● **What you need to do**: A word-for-word copy of the data, pictures excluded, is what this task asks for.

● **Dataset extract**:
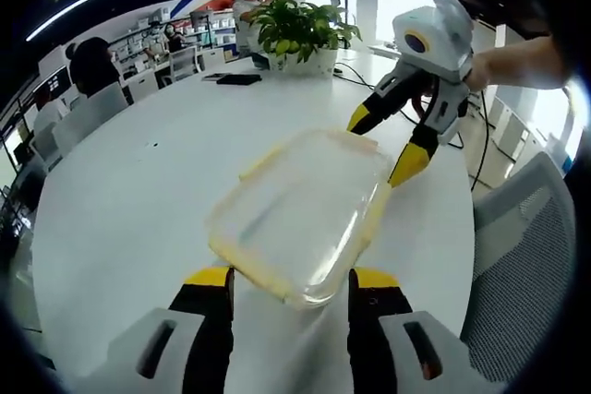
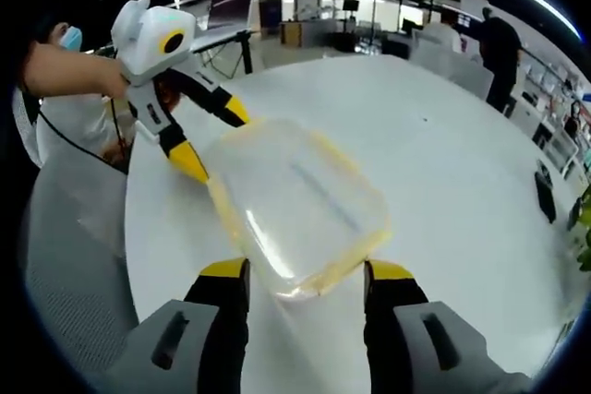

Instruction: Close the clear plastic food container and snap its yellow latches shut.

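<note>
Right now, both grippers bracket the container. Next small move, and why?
Probably press the right hand-held gripper down on the near yellow latch. The lid already lies on the clear container, both grippers are open at opposite ends, and the left hand-held gripper can steady the other end.

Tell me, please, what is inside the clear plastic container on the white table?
Through the clear lid, the container looks empty; only glare and the white table show through it. The yellowish rim hides its edges. Both grippers, left and right, straddle opposite corners with jaws open.
</note>
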Motion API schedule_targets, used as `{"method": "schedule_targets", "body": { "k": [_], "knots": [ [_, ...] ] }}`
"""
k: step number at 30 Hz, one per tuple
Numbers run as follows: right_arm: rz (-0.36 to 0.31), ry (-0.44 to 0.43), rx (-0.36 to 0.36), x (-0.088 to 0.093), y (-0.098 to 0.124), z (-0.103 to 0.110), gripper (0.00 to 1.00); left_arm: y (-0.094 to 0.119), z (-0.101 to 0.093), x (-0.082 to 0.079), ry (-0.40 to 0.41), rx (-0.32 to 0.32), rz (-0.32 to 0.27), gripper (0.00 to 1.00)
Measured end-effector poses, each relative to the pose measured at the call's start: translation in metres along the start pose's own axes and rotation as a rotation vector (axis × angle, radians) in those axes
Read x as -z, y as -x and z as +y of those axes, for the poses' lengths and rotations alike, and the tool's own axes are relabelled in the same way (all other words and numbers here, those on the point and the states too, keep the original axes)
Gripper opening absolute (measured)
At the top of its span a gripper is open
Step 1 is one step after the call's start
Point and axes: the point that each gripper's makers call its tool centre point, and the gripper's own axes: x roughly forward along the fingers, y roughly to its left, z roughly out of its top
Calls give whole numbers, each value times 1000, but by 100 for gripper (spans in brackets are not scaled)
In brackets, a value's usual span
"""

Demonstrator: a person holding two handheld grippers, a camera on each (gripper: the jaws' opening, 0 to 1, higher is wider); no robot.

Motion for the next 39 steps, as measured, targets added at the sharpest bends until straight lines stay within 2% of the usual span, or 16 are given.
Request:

● **Result of this task**:
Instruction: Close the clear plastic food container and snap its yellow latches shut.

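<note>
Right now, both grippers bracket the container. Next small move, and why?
Probably press the right hand-held gripper down on the near yellow latch. The lid already lies on the clear container, both grippers are open at opposite ends, and the left hand-held gripper can steady the other end.

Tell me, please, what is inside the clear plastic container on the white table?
Through the clear lid, the container looks empty; only glare and the white table show through it. The yellowish rim hides its edges. Both grippers, left and right, straddle opposite corners with jaws open.
</note>
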Motion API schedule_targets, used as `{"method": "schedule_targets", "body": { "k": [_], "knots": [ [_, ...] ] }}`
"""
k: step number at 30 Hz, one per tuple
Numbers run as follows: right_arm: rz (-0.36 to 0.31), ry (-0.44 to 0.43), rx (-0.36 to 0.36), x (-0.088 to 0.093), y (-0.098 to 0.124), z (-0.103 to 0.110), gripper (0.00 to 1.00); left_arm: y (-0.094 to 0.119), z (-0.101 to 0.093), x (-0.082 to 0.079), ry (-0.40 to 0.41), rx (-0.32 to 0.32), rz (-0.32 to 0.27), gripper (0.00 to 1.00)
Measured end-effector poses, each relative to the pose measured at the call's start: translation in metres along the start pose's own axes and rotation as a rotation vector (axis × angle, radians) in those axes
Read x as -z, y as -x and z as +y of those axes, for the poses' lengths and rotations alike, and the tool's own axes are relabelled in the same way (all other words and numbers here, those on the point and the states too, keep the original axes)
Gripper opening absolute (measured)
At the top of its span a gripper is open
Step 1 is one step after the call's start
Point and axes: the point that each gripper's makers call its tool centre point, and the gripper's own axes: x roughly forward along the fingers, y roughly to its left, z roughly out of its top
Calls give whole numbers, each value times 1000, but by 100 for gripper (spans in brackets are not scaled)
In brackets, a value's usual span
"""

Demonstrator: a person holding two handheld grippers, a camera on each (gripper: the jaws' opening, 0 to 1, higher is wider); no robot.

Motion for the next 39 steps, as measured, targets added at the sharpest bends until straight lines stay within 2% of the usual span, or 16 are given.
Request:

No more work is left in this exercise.